Every line with the word "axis" in it should be extracted from the data that follows.

:::

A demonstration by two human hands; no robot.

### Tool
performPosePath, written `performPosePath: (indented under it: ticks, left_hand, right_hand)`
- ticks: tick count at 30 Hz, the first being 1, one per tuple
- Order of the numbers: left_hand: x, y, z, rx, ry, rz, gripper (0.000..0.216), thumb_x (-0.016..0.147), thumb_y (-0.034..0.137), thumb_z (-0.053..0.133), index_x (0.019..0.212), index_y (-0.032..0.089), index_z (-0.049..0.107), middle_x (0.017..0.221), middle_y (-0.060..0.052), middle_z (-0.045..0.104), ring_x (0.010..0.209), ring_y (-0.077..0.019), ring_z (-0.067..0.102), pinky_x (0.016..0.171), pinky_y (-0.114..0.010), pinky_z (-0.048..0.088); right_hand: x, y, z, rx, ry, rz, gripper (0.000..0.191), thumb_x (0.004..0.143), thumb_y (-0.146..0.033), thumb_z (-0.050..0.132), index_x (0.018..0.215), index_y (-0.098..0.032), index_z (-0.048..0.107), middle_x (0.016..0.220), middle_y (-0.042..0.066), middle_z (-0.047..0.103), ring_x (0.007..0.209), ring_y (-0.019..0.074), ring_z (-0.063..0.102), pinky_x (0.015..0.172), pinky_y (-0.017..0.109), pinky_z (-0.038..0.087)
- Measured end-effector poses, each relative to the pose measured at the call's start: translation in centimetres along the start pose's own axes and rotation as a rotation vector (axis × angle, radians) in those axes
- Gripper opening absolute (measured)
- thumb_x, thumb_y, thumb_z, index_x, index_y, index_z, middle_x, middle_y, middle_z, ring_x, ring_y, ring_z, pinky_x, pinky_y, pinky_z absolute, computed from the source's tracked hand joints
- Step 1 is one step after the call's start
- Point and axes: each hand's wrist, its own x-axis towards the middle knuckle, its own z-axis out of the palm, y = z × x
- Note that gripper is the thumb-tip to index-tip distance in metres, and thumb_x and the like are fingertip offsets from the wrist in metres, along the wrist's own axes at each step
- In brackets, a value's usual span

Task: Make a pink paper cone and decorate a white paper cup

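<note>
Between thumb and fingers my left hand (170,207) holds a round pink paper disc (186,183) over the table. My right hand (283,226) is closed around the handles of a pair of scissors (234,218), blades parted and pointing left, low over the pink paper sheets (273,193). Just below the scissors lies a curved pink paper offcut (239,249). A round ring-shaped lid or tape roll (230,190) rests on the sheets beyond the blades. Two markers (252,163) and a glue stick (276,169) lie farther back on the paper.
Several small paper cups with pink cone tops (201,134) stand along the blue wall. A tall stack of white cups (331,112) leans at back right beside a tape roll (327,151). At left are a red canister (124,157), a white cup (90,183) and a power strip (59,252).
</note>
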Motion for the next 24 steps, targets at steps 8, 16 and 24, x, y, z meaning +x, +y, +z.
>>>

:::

Answer for this exercise:
- Measured end-effector poses, each relative to the pose measured at the call's start: translation in centimetres along the start pose's own axes and rotation as a rotation vector (axis × angle, radians) in those axes
- Point and axes: each hand's wrist, its own x-axis towards the middle knuckle, its own z-axis out of the palm, y = z × x

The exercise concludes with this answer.